Exclusive Interview: Joel Allen Schroeder on Dear Mr. Watterson

CraveOnline: Did you see the new Salinger documentary?

Joel Allen Schroeder: [Shakes head]

 

It’s very different approach to a reclusive author. They’re trying to be penetrative about it. There was a sleaziness to it that I didn’t respond to, but they did get all this new information. Was there any information that you were looking for, even if it was just from his editors? Were you trying to uncover anything we hadn’t seen before?

I can’t say that I was going for a scoop like that. I really, ultimately, the thing that interested me was just… it’s paper and ink, you know? And this one guy. And yet this strip has this wide reach, in a meaningful way. That’s really what I was mostly interested in. I think you could probably make a dozen documentaries about Calvin & Hobbes and Bill Watterson, all of different angles and perspectives. One that is more probing, one that is more about the philosophy what Watterson has put on the page, the philosophy of Calvin & Hobbes. But I was very content to focus on the impact.

The tough thing is, even some of the stories you hear that are sort of sensational, or things that most people might not know or have heard about, you don’t know… There’s this mythology. I think that this was mentioned in the Mental Floss article… is the story that Watterson burned a bunch of Hobbes plush dolls that were sent [to him], is that true? Things like that. You hear those stories and it’s hard to know if it’s true. It’s hard to fact check it.

 

This movie is told from your perspective, in terms of your enthusiasm and your interest, but I’m not sure where you stood on whether it was a good idea or a bad idea for Calvin & Hobbes to be licensed.

I am so glad he took the path he did. You can’t help but compare it to Garfield and Peanuts, and I don’t want to do it in a way that pushes those down, but you look at Garfield and I don’t know that it’s that easy to find people who talk about Garfield in the same way that they talk about Calvin & Hobbes in terms of having significance to people…

 

Artistic significance, if nothing else. When you talk about Calvin & Hobbes you have to talk about the strip.

Yeah, exactly. In the film people talk about Calvin & Hobbes not on their toothpaste, or their sleeping bags or Post-It notes. Those are some of the things that people specifically mentioned. Well yeah, that’s right. We license characters and put them on everything, and it waters those characters down. So I’m so glad that that hasn’t happened with Calvin & Hobbes.

 

Had you ever written to Bill Watterson?

I never have written that letter. It’s sort of what the film became.

 

The first letter I ever wrote was to Bill Watterson, and I got a response. Not a form letter either.

This is where part of the idea came from. As cliché as it sounds it was sort of like a shower moment, where various things… I was actually at one point trying to incorporate a Calvin & Hobbes Sunday strip [as] a plot point in a script I was writing. It was horrible.

 

How did that work?

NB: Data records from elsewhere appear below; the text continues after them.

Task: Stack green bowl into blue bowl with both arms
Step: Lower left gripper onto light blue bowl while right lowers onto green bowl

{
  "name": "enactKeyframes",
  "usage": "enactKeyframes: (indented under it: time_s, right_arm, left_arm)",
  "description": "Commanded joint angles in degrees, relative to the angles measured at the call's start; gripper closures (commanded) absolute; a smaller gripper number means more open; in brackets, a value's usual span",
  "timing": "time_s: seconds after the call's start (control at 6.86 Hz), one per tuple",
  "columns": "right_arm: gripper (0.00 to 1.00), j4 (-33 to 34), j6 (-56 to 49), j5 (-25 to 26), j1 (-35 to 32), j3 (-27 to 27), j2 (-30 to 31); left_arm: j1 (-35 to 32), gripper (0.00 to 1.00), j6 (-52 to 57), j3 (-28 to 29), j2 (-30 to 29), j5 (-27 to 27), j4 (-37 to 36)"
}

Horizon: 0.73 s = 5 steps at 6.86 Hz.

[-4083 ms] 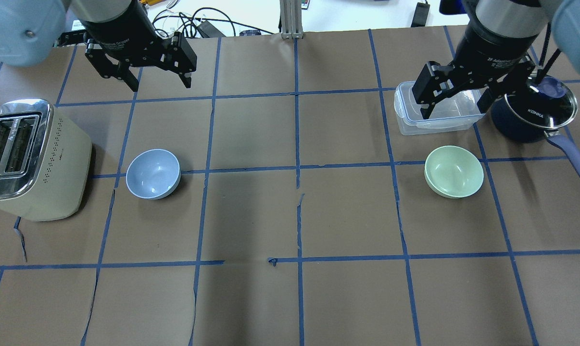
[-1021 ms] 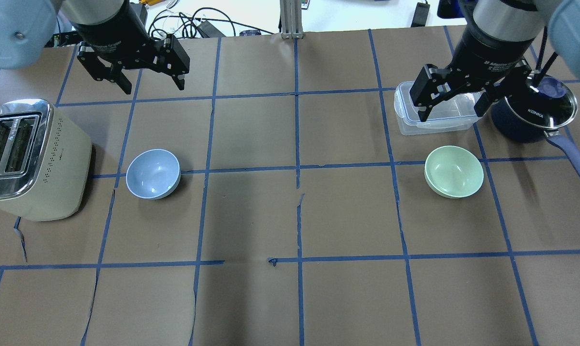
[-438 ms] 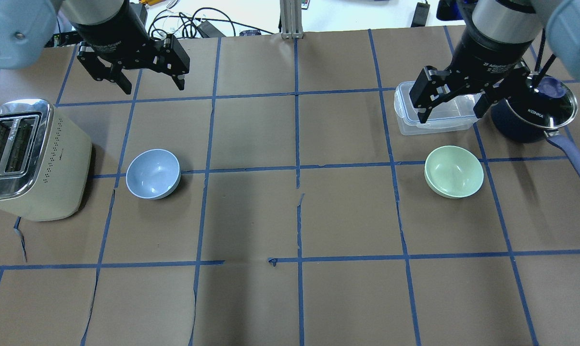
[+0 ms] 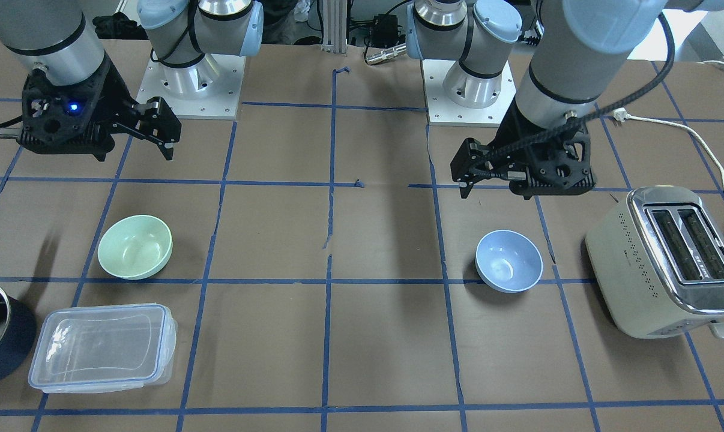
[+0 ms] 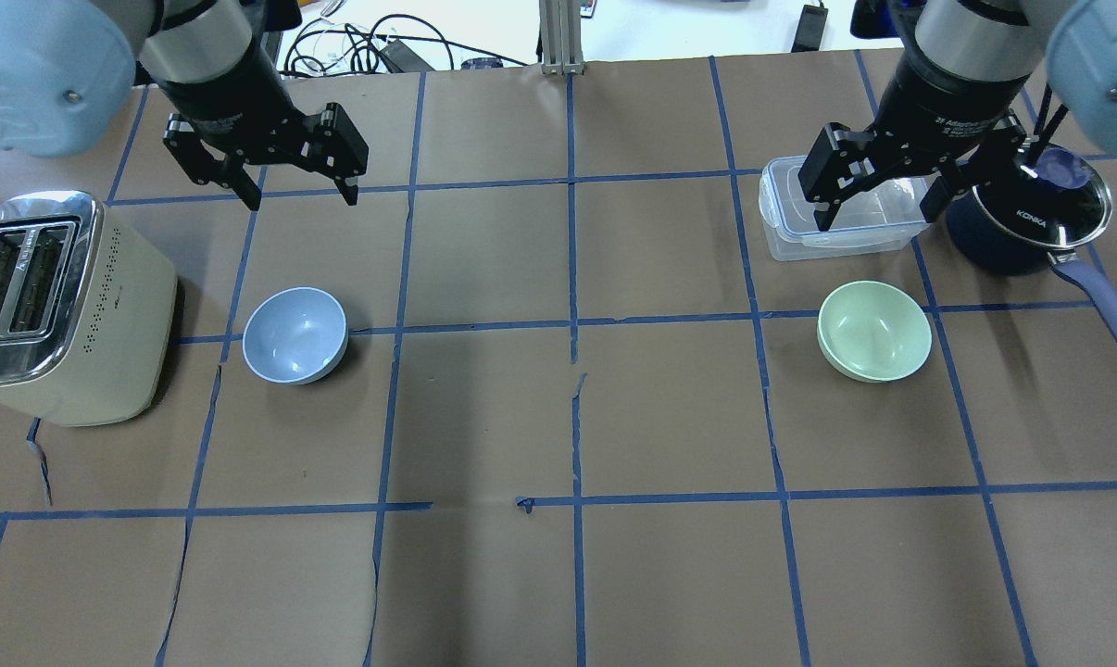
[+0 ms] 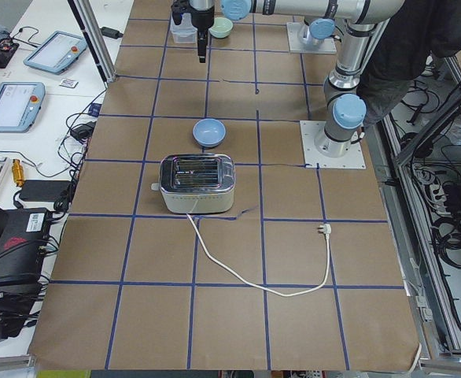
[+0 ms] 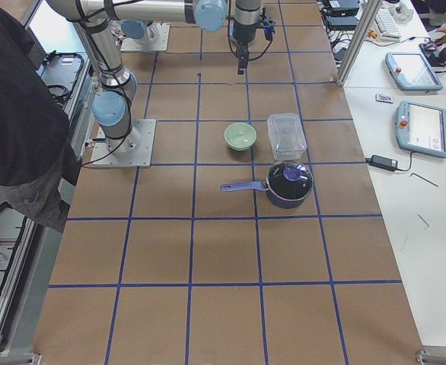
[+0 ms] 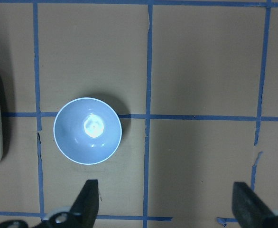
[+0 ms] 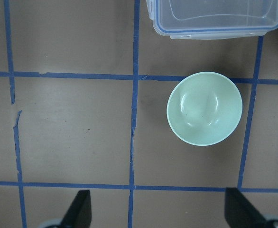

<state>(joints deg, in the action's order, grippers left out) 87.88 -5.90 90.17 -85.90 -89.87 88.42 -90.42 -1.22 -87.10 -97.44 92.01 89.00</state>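
Observation:
The pale blue bowl [image 5: 295,334] stands upright and empty on the left half of the table, next to a toaster. The pale green bowl [image 5: 874,331] stands upright and empty on the right half. My left gripper [image 5: 301,197] is open and empty, high above the table, beyond the blue bowl; its wrist view shows the blue bowl [image 8: 87,130] below, left of the midpoint between its fingers. My right gripper [image 5: 880,216] is open and empty, high above the table, beyond the green bowl; its wrist view shows the green bowl [image 9: 204,108] below, right of the midpoint between its fingers.
A cream toaster [image 5: 58,306] stands just left of the blue bowl. A clear lidded container [image 5: 799,232] and a dark navy pot [image 5: 1031,218] with a glass lid and long handle stand behind the green bowl. Cables lie past the far edge.
My left gripper has moved toward the blue bowl, lower in the overhead view. My right gripper has shifted slightly. Both stay open and neither bowl has moved.

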Motion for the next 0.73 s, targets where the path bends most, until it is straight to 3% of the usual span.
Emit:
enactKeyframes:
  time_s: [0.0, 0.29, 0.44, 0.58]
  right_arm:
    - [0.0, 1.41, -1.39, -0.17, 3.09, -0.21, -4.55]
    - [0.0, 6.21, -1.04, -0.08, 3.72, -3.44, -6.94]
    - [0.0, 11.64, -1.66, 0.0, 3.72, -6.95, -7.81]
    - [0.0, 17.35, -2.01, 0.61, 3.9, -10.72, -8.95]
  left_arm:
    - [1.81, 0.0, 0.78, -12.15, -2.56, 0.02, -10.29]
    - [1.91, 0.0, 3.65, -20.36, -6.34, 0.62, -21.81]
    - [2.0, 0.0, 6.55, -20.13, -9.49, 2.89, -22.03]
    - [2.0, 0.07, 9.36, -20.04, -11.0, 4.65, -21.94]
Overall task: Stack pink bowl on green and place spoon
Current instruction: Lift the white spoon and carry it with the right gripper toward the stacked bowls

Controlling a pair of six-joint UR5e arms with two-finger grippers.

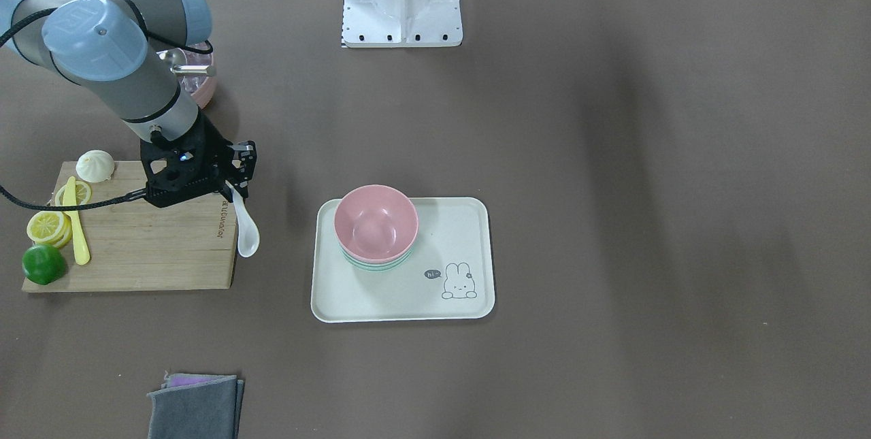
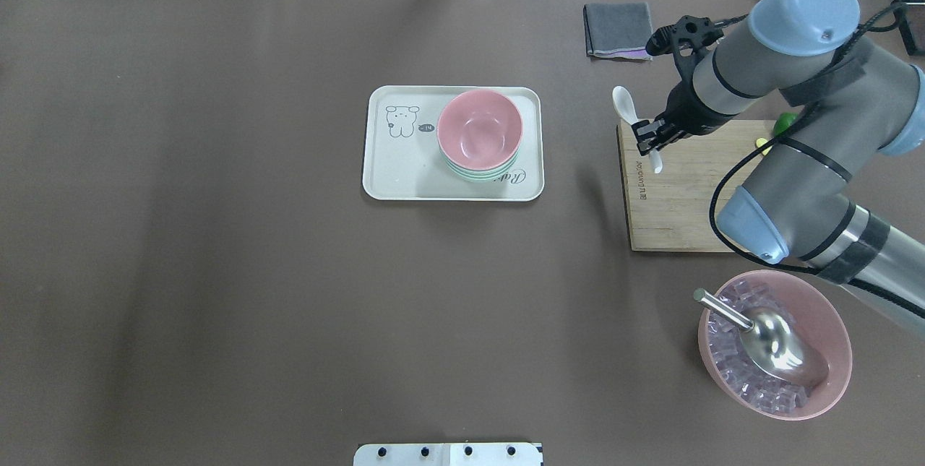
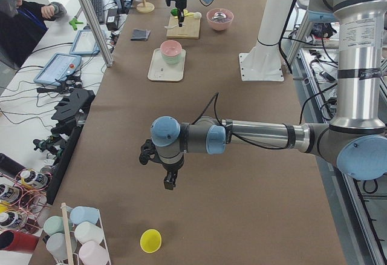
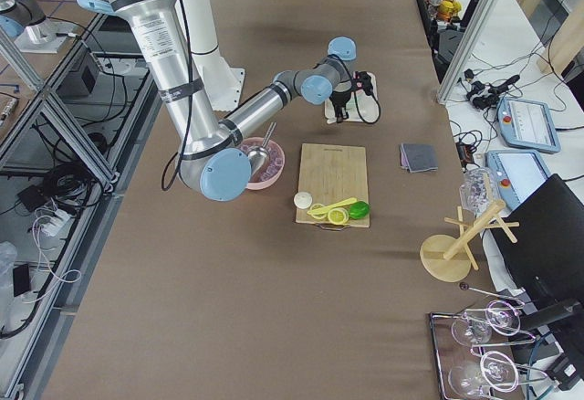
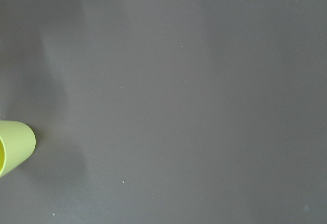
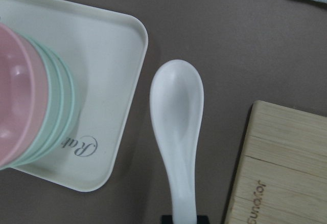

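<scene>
A pink bowl (image 1: 375,221) sits nested on top of green bowls (image 1: 378,263) on a cream tray (image 1: 449,248); the stack also shows in the overhead view (image 2: 478,126). My right gripper (image 1: 235,184) is shut on the handle of a white spoon (image 1: 246,235) and holds it above the edge of the wooden board, to the side of the tray. In the right wrist view the spoon (image 6: 176,111) hangs between the tray (image 6: 110,55) and the board. My left gripper (image 3: 169,183) hovers over bare table far from the tray; I cannot tell whether it is open or shut.
A wooden cutting board (image 1: 150,248) carries lemon slices, a lime, a yellow knife and a bun. A pink bowl of ice with a metal scoop (image 2: 773,343) stands near the right arm. A folded grey cloth (image 2: 618,29) lies beyond the board. A yellow cup (image 5: 13,147) lies by the left gripper.
</scene>
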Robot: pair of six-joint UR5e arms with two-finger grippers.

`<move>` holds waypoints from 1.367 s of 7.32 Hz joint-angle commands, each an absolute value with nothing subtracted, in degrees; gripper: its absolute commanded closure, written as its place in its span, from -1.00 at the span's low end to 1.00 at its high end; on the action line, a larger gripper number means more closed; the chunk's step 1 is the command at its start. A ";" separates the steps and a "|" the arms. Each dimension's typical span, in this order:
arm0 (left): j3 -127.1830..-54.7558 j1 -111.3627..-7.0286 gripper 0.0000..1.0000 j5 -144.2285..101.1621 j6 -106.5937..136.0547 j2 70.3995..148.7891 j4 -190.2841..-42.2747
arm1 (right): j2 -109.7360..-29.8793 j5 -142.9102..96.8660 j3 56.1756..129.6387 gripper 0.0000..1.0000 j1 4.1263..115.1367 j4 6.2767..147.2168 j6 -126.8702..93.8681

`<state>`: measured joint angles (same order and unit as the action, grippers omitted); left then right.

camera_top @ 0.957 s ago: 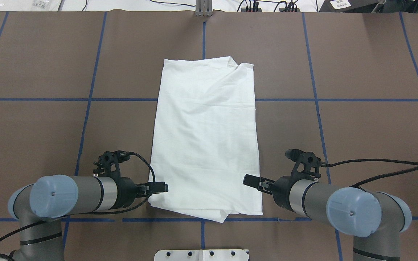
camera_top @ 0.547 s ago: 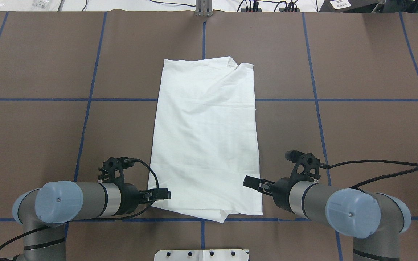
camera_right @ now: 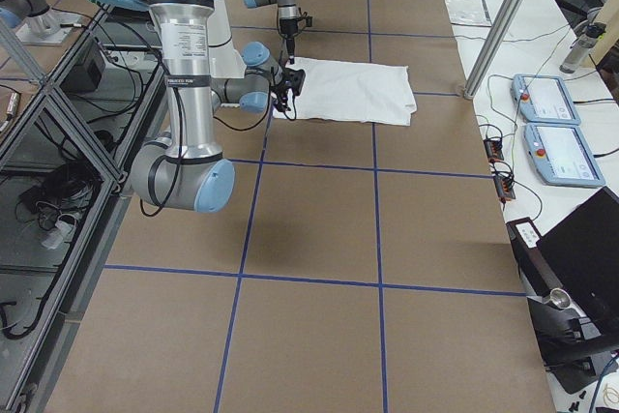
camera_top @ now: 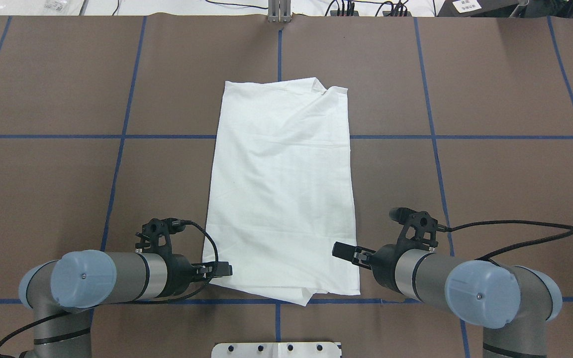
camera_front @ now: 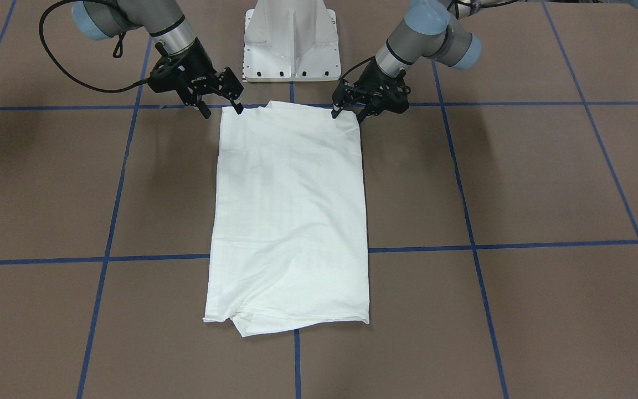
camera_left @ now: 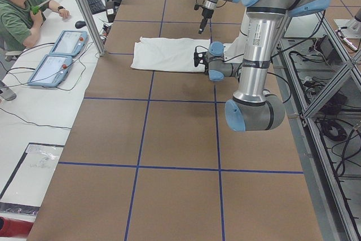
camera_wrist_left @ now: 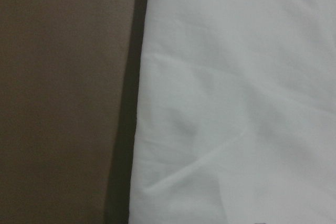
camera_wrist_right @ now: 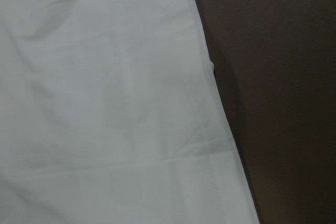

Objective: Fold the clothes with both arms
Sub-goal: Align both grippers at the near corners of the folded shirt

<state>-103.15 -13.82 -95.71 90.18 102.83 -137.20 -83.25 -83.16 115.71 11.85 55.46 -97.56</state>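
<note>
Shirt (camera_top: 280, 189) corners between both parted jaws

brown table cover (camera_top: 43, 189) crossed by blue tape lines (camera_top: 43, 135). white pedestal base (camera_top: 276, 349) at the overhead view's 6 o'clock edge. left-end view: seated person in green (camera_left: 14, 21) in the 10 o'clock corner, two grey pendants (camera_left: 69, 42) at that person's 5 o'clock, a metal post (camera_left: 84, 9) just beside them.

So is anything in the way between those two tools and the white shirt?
Nothing visible is. The left tool and the right tool are right at the near corners of the shirt, one on each side, with only bare table around them.
</note>
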 commanded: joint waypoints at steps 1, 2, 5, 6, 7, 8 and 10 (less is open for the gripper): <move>-103.27 -13.80 0.96 -95.71 90.18 102.83 -137.28 | -83.32 -83.14 115.58 -1.00 11.69 55.46 -97.56; -103.71 -13.89 1.00 -95.63 90.18 102.83 -137.29 | -83.49 -83.06 115.58 -1.00 11.60 55.46 -97.56; -104.06 -13.89 1.00 -95.62 90.18 103.01 -137.29 | -82.80 -82.97 115.58 -1.00 9.76 57.64 -109.16; -104.06 -13.89 1.00 -95.54 90.18 103.18 -137.29 | -82.27 -82.71 115.40 -0.99 7.41 61.40 -116.47; -104.06 -13.89 1.00 -95.54 90.18 103.18 -137.29 | -81.48 -82.53 113.92 -0.98 5.99 62.65 -122.46; -104.06 -13.89 1.00 -95.54 90.18 103.27 -137.29 | -79.47 -82.62 112.69 -0.96 5.89 63.27 -126.35; -104.06 -13.89 1.00 -95.54 90.18 103.27 -137.29 | -75.00 -82.01 111.19 -0.92 5.28 70.02 -132.42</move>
<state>-104.06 -13.89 -95.54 90.17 103.25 -137.28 -77.96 -82.47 112.45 5.75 66.20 -128.00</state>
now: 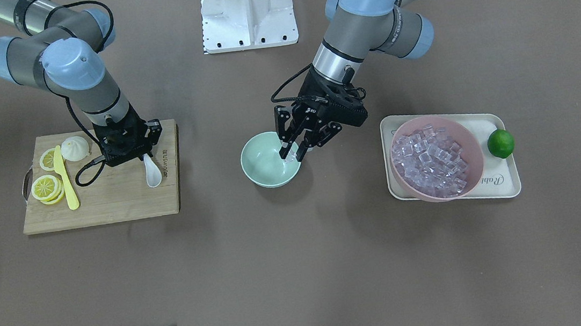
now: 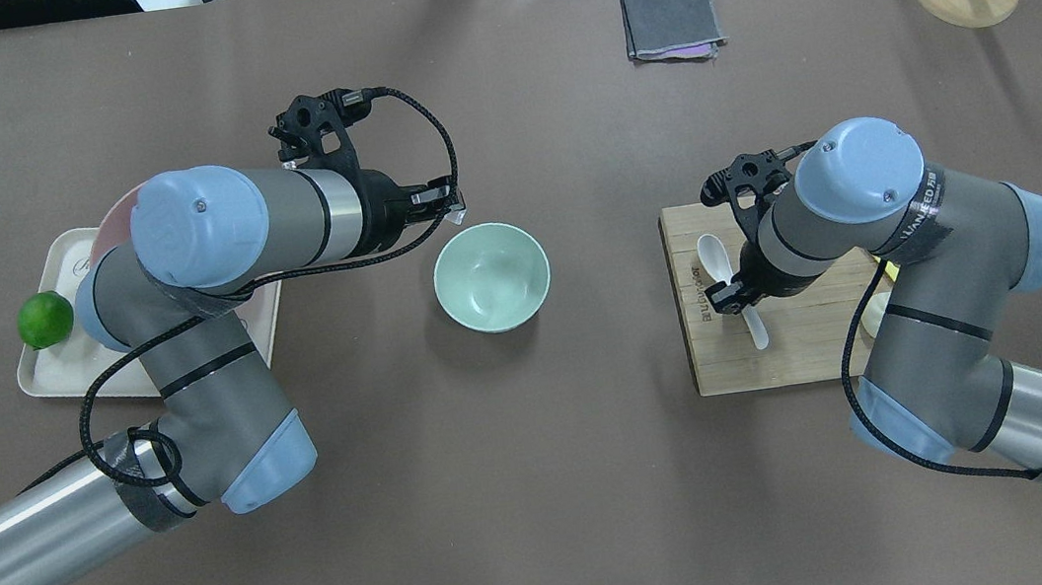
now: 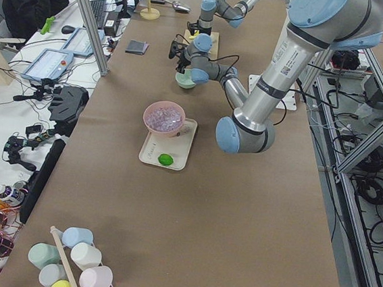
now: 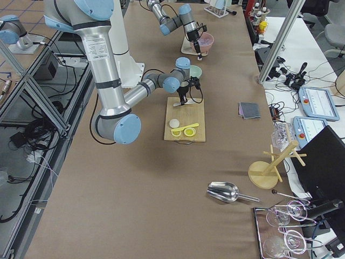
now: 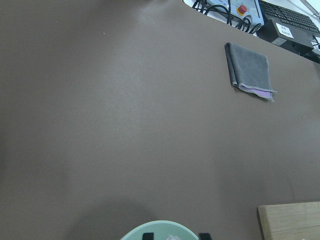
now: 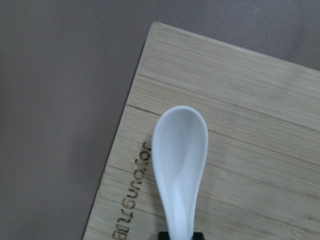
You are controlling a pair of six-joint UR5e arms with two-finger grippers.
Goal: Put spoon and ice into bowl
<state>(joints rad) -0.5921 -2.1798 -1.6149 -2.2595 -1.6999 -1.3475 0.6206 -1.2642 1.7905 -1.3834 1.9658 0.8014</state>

Was it a clue to a murder?

It was a lot less interesting than that, but I got thinking one day about how I remember, when I was in fourth grade or something, the question in school was, “Who is your hero?” I think attached to that was, “Okay, write a letter to them, ask them for a photograph,” or something like that.

 

Dear Mr. Henshaw.

[Laughs] And at the time, I don’t know who I picked. It was probably a Green Bay Packers player or something. I don’t know. But 20 years later, or 18 years later or something, it dawned on me that I didn’t know who my heroes were at the time, but now I know, and Bill Watterson is someone I have a ton of respect for. That letter never got written. It was the film.